Very simple: Don’t listen to them too much, and don’t listen to one thing. I branch out and listen to all kinds, whether that be hip-hop, classical, or heavy metal. The music I play just feels more natural to me. It takes a little bit of everything. Now, it’s so hard — people say the Beatles were the blank canvas, but they didn’t invent all of it. They only knew what they had: the old blues records, the Everlys. That’s the case now: It’s all about accumulation. There’s a very fine line between being influenced and imitating. And that’s the line you don’t want to cross.
For Shangri La, did you take cues from any specific records?
I was listening to quite a bit of early Neil Young, a bit of John Martyn, a bit of Nick Drake, a bit of Bill Withers, even though you might not be able to tell it. You should take something away from everything. That’s what I do: Try to learn as much from what little I have, and try to incorporate it into my own music. It has to come from you. I would never sing a song that has no relevance to me or have no meaning. How could I sing in front of those people who come to watch me play? I would be lying. I don’t want to lie to them.

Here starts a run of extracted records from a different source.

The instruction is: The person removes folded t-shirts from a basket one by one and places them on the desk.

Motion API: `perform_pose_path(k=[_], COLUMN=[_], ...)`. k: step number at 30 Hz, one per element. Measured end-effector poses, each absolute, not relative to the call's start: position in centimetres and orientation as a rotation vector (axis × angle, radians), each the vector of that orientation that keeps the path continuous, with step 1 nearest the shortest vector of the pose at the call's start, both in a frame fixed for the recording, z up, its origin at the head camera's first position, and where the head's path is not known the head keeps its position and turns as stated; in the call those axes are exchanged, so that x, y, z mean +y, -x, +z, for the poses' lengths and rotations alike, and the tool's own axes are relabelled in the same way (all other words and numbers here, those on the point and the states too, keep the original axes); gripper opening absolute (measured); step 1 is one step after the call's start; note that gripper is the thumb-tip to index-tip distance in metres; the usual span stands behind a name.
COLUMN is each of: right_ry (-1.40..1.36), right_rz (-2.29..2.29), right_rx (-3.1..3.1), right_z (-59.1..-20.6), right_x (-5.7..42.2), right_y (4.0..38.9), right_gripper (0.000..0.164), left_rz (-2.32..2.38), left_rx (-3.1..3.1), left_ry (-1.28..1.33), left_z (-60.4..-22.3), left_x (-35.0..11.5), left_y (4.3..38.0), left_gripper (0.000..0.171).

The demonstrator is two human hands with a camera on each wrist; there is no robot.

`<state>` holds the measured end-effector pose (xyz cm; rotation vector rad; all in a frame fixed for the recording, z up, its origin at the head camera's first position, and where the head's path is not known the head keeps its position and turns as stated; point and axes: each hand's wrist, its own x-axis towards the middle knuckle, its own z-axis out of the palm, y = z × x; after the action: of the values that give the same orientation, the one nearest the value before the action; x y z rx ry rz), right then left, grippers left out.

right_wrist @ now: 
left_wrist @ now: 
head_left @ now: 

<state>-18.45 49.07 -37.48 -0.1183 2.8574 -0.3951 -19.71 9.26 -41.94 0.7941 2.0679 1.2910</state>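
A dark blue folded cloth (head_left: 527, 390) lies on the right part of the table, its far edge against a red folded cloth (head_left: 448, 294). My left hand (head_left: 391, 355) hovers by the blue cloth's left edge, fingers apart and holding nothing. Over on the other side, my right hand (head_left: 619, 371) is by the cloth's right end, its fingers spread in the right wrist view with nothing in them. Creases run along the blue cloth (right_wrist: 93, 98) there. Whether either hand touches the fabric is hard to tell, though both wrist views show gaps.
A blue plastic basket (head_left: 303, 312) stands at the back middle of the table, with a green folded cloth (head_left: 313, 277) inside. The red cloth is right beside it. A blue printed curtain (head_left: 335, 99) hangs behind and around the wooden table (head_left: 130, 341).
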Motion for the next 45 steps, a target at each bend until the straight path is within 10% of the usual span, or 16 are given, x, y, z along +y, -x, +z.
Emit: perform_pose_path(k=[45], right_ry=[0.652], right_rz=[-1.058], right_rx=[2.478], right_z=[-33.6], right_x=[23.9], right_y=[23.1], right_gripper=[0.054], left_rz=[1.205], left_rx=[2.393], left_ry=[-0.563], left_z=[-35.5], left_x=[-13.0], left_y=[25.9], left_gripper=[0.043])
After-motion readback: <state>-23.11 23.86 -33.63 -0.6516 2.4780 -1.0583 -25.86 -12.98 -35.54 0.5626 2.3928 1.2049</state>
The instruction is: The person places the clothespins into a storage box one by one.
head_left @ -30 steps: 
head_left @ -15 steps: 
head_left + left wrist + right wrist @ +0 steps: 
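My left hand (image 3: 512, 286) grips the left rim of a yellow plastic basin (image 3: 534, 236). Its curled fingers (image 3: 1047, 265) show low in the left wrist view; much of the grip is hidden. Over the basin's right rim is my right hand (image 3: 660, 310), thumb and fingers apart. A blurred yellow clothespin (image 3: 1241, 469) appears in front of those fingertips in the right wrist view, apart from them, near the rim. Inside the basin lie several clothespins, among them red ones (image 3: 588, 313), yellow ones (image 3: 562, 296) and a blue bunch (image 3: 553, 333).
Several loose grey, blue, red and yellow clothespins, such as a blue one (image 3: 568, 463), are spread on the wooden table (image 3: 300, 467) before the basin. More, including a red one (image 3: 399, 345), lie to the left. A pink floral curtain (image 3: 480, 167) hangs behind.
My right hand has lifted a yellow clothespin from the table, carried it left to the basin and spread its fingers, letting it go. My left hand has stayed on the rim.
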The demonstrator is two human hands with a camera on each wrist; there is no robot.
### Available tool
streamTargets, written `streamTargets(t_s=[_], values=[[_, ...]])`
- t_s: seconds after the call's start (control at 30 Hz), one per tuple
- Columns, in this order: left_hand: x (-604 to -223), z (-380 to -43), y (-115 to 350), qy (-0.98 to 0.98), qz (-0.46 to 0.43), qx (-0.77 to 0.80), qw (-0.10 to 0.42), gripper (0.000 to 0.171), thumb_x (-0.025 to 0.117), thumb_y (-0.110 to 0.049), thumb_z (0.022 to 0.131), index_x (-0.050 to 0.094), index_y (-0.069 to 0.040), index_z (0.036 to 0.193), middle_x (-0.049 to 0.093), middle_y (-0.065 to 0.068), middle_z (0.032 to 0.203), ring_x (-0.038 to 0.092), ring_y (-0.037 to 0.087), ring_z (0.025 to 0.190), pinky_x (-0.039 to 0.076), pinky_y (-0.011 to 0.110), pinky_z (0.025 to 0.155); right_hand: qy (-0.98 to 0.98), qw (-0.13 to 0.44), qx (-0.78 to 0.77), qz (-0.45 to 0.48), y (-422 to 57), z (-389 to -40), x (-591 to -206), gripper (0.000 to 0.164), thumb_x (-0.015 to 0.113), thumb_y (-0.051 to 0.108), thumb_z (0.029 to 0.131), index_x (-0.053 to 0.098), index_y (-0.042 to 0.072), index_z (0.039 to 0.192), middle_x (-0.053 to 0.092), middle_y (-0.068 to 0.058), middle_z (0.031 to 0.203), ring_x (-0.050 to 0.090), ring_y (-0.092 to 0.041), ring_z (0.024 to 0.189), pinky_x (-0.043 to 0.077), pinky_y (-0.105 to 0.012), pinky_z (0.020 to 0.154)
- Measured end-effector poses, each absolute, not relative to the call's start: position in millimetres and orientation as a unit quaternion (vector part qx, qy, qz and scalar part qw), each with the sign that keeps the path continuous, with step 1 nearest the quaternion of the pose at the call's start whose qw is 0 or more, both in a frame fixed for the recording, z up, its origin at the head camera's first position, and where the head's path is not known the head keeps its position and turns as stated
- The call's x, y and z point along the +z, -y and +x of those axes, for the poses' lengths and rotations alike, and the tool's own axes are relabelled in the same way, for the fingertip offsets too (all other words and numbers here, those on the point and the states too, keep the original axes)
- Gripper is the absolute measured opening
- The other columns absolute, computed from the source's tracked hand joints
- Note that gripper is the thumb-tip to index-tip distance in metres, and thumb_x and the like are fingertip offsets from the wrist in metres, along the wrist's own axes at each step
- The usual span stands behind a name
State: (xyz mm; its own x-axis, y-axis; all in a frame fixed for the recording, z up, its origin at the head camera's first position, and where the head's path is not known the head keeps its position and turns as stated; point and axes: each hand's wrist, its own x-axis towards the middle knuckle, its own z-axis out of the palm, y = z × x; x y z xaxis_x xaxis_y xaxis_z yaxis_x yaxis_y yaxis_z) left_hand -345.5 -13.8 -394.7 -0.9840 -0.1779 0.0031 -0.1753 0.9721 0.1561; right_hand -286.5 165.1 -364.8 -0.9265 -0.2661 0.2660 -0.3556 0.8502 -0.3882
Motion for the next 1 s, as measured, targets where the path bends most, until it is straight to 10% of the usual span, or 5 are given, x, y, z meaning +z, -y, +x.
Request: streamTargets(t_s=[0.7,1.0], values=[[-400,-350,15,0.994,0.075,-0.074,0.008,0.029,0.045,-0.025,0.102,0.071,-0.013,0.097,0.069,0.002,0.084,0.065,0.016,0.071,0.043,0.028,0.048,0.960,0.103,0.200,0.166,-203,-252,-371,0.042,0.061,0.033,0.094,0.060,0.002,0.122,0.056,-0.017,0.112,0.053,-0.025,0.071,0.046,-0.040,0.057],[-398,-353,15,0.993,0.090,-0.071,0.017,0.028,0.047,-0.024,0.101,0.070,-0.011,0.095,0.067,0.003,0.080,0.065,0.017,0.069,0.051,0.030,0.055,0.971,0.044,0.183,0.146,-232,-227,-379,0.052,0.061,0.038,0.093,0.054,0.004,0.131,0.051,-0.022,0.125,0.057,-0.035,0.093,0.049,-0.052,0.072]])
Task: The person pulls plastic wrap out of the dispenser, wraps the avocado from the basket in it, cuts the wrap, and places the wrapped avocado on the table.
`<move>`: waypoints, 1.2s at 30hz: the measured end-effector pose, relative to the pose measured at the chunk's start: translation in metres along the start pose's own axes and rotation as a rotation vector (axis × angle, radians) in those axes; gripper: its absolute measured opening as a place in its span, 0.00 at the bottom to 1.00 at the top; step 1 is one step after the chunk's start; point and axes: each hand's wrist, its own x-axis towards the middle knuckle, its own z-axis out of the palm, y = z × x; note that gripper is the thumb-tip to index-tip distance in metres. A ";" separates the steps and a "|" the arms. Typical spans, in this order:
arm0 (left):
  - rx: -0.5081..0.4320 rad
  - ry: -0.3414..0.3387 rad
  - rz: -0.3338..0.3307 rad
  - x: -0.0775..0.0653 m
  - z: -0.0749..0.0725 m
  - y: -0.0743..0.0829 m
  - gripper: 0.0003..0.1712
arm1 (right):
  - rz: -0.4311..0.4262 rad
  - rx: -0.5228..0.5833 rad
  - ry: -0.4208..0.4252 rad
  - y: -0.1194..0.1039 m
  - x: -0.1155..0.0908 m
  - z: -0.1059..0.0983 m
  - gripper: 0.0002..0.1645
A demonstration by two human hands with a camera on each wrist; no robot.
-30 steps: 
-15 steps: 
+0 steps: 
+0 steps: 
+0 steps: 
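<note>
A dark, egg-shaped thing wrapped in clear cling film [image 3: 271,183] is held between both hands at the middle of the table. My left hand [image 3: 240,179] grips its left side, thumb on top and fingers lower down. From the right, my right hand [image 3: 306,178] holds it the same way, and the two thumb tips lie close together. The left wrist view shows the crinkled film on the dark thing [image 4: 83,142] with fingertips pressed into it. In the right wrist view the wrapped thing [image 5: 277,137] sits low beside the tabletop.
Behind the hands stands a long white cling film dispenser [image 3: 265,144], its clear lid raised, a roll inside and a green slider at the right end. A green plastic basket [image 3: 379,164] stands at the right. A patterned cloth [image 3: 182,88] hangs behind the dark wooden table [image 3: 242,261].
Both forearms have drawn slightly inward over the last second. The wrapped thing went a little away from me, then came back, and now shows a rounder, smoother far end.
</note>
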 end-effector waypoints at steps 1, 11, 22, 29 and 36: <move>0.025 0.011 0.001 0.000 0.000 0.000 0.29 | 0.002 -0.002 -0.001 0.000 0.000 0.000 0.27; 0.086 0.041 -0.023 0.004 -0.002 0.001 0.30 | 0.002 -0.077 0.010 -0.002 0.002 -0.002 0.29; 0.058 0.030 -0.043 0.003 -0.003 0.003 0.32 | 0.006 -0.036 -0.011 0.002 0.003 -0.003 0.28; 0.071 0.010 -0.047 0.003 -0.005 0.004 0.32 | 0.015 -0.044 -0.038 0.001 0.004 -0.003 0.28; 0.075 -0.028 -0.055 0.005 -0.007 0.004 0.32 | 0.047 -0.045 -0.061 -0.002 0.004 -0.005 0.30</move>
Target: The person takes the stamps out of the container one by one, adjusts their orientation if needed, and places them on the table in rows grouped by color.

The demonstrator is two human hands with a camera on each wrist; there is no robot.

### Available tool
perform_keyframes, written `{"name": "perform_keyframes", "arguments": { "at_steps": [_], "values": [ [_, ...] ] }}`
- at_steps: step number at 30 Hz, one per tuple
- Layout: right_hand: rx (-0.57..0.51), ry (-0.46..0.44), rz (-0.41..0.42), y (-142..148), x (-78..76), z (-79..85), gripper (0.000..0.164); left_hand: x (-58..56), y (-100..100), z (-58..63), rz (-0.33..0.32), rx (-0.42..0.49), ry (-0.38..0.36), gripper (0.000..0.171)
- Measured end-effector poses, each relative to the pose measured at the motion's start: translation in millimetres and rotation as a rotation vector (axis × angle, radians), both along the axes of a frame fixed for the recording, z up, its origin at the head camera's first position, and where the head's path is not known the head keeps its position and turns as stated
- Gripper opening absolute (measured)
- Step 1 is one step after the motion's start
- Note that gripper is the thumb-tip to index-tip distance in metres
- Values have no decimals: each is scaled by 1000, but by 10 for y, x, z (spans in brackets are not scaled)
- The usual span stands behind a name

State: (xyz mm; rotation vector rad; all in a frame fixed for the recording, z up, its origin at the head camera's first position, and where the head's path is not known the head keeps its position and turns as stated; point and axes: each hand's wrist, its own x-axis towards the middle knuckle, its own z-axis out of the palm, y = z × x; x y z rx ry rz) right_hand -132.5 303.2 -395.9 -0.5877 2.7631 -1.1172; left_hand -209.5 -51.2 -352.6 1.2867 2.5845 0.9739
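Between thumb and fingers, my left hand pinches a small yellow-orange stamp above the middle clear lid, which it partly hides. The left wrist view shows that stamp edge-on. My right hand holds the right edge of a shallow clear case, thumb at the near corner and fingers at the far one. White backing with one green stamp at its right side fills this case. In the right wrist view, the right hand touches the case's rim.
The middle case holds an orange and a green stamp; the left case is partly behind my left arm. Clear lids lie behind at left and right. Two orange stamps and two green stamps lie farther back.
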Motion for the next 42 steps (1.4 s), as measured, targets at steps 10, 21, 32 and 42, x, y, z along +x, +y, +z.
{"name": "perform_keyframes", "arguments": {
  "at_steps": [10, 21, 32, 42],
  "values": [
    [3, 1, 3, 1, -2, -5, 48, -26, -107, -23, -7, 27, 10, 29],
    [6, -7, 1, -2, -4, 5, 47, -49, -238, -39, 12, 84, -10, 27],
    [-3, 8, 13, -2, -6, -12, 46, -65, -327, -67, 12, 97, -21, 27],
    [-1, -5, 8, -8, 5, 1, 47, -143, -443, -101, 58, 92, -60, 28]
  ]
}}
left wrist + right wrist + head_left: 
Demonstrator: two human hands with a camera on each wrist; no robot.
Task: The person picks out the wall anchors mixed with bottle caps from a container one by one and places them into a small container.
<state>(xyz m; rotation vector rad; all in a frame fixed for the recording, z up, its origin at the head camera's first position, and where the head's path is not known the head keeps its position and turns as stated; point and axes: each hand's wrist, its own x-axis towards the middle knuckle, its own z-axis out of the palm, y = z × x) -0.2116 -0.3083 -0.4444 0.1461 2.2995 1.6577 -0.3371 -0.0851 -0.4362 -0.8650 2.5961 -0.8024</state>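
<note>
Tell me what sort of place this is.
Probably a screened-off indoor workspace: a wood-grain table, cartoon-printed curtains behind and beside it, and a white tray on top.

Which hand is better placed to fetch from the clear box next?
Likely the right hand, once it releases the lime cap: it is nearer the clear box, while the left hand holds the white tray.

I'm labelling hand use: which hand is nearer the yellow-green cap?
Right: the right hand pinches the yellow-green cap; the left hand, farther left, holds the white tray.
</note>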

But you also said that some music is more authentic — your word — than other music. How do you reconcile those two ideas?
Just, for example: You could get someone singing a really good song. But they don’t know what the fuck it means. A lot of these manufactured groups get teams of professional songwriters. That’s why you see about ten different producers and writers. I’m not disregarding the songs in any respect, just saying that the people singing them are not genuine. There’s always going to be generic pop crap around. But I suppose it complements the good stuff every time it comes up. You could go on all day, trying to get me to define what’s authentic and what’s not — I could go on all day as well. It’s just one of those things.